Why Voting Rights Can't Be Bipartisan
As the U.S. Senate grapples with voting rights legislation, some lawmakers and observers fret it would be a mistake for Democrats to protect voting rights on a party-line vote. This is a hesitation that I share: I run a nonpartisan organization that works to strengthen democracy, and we always aim for support from lawmakers from both parties.
However, Ive spent years researching the history of the fight for voting rights, and I see a clear if unexpected pattern: Most of the time in U.S. history, voting rights were expanded by one party over the objections of the other. When it comes to who gets to participate fully in American democracy, the parties dont hug it out, they duke it out. In fact, voting rights usually has proven a poor arena for bipartisanship.
In the first great fight for the vote in the 1820s, for example, Democrats expanded the franchise to poor and working-class white men ending the property requirement that dated from colonial times. In New York State, canny Albany insider Martin Van Buren assembled an aspirational coalition of what he called this class of men, composed of mechanics, professional men, and small landholders and constituting the bone, pith, and muscle of the population of the state. Democrats rammed through an expanded franchise over Whig opposition in New York and around the country, leading to a doubling of turnout and the election of Andrew Jackson to the presidency.
In 1842, it was the Whigs who passed the most significant legislation on congressional redistricting, reorganizing the House of Representatives into single-member districts instead of lawmakers elected at large, as was the practice in some states. Again, it was a party-line vote.

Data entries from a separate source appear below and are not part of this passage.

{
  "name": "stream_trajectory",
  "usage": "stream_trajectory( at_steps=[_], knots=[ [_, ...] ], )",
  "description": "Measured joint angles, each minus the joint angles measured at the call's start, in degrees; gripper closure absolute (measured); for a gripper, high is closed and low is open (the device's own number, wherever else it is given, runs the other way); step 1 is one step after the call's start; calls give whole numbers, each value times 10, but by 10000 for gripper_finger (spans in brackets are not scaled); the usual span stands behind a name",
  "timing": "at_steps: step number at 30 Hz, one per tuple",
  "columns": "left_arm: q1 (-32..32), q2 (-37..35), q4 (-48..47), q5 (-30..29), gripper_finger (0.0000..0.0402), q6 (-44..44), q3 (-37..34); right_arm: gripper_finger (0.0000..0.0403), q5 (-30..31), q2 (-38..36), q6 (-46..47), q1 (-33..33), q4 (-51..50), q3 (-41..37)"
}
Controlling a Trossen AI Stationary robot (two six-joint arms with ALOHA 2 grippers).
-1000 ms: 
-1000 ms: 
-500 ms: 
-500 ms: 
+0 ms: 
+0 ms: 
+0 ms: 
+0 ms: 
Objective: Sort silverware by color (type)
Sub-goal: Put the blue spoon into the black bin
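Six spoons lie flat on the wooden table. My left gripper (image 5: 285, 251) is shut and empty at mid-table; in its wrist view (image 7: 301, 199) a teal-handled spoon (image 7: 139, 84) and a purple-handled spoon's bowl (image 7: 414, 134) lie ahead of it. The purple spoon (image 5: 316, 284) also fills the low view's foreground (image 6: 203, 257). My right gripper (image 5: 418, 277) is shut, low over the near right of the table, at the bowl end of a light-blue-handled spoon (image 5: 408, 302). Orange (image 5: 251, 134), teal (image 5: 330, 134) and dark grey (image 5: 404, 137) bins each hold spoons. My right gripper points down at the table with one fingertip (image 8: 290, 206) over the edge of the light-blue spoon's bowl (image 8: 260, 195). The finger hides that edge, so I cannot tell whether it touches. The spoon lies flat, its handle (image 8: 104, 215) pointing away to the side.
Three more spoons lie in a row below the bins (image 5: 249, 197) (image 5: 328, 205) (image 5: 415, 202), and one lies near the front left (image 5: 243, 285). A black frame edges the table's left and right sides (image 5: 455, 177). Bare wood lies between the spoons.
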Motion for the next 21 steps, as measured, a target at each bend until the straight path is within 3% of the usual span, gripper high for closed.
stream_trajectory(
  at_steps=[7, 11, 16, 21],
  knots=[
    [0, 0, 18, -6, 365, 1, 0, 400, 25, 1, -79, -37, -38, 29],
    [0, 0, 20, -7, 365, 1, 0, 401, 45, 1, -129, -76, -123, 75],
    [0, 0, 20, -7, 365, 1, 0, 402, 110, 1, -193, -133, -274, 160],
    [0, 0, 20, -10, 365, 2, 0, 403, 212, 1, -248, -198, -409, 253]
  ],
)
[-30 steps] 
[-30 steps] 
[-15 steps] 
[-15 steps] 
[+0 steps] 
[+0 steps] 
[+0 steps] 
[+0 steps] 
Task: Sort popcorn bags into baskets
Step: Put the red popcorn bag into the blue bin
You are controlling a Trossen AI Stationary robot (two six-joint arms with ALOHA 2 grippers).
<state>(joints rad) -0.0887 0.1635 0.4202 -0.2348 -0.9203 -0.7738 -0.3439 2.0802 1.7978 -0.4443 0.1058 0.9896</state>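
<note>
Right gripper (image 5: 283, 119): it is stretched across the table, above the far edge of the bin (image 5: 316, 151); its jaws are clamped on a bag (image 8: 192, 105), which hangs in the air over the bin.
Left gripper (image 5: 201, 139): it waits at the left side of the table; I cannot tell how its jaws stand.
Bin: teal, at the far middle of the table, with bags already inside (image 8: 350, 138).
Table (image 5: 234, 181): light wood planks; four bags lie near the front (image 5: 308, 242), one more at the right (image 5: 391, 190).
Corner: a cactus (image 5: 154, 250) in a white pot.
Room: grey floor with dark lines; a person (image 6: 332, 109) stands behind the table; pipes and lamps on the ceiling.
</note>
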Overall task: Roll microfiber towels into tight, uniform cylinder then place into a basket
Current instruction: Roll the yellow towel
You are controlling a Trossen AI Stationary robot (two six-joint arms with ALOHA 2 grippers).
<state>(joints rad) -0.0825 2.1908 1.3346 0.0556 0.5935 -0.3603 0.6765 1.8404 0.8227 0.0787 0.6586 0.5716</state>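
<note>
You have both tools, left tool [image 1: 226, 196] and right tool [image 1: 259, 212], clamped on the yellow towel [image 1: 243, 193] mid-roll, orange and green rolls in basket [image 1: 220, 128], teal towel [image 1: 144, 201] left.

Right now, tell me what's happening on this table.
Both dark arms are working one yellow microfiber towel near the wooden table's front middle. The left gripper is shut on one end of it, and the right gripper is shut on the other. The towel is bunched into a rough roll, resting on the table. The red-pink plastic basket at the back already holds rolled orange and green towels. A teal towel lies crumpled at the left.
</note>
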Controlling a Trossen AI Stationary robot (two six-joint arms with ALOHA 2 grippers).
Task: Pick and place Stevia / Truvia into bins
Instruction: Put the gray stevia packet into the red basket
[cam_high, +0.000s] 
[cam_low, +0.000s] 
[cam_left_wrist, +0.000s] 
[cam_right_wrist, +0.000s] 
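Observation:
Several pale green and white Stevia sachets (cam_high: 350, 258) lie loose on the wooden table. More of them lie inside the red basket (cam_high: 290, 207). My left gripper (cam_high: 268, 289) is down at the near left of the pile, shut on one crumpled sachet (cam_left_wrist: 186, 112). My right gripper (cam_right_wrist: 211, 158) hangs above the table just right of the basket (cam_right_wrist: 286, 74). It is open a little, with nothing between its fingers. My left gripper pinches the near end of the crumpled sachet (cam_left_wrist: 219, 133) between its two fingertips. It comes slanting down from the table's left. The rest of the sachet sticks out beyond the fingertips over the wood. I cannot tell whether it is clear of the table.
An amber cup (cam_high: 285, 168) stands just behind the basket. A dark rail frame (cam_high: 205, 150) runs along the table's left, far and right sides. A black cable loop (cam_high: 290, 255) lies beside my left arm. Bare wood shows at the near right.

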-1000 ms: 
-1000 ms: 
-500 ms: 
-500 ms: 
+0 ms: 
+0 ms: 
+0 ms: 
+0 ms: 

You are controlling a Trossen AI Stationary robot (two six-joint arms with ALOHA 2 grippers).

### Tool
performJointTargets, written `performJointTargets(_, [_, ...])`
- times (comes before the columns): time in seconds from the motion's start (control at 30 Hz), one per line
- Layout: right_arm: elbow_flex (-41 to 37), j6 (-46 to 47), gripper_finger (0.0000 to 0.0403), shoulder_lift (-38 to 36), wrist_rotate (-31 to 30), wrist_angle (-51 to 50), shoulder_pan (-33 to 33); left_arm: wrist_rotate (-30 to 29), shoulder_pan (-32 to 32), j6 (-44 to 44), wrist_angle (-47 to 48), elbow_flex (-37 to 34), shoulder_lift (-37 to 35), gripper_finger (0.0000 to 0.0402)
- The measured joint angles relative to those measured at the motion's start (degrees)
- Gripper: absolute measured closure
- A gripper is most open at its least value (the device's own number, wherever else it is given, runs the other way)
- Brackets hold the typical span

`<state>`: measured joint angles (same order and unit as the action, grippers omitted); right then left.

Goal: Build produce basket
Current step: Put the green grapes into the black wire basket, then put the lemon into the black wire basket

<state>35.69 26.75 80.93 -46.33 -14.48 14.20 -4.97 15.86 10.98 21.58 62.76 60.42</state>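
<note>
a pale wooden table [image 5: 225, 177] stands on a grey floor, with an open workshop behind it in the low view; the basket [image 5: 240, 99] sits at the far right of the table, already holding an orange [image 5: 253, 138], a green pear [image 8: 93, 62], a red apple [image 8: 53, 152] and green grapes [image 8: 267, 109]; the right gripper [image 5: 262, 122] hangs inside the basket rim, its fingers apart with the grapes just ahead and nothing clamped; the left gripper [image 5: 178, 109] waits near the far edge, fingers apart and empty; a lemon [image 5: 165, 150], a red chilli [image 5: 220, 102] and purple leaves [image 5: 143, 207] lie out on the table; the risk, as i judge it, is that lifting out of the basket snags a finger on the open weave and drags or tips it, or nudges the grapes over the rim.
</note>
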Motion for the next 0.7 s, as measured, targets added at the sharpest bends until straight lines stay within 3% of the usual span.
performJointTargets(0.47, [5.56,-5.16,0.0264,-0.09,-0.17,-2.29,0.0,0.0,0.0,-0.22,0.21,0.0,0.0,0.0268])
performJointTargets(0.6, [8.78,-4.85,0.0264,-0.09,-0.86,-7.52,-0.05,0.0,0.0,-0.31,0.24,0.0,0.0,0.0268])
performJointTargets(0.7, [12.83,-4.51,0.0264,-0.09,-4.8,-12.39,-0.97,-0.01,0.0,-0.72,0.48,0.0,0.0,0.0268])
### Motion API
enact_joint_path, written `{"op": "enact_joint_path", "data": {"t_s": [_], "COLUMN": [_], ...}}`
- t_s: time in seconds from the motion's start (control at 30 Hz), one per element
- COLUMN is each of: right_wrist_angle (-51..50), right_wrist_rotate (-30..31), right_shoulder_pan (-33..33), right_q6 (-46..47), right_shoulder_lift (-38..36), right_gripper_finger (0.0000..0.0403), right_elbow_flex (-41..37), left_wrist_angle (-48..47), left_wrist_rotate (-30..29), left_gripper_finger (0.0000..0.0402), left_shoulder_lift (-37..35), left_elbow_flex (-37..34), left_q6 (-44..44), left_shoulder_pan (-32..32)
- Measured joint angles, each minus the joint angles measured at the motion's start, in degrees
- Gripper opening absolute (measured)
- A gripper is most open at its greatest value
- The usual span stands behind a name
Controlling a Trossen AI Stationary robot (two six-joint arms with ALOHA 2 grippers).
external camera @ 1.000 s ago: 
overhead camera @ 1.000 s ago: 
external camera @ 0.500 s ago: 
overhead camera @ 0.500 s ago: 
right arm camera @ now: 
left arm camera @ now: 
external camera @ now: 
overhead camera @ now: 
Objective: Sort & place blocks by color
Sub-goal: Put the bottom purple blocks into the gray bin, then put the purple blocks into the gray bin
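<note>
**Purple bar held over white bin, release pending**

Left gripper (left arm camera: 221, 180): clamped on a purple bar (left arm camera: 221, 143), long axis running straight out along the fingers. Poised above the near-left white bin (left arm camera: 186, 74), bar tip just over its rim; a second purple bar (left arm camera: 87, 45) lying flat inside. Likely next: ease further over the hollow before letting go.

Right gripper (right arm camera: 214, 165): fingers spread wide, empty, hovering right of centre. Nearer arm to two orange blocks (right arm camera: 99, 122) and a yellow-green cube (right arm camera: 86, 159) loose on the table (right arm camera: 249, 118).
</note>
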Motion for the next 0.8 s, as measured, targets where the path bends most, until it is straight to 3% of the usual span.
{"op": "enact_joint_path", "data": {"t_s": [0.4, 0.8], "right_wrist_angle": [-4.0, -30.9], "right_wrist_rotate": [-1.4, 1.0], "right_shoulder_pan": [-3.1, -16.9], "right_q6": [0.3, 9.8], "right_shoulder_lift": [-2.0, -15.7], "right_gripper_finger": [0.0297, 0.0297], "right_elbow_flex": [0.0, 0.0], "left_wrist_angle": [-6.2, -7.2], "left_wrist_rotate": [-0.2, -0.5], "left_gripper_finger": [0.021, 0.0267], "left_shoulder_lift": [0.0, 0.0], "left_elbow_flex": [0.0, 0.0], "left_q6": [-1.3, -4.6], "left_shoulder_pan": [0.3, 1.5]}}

After the Civil War it was Republicans who drove the issue of voting rights for Black men. The 15th Amendment to the Constitution passed Congress without a single Democratic vote. Idealism mixed with explicitly partisan motives. We must establish the doctrine of National jurisdiction over all the States in State matters of the Franchise, or we shall finally be ruined, explained Thaddeus Stevens, the congressman who led the Radical Republicans. The party briefly built a multiracial coalition.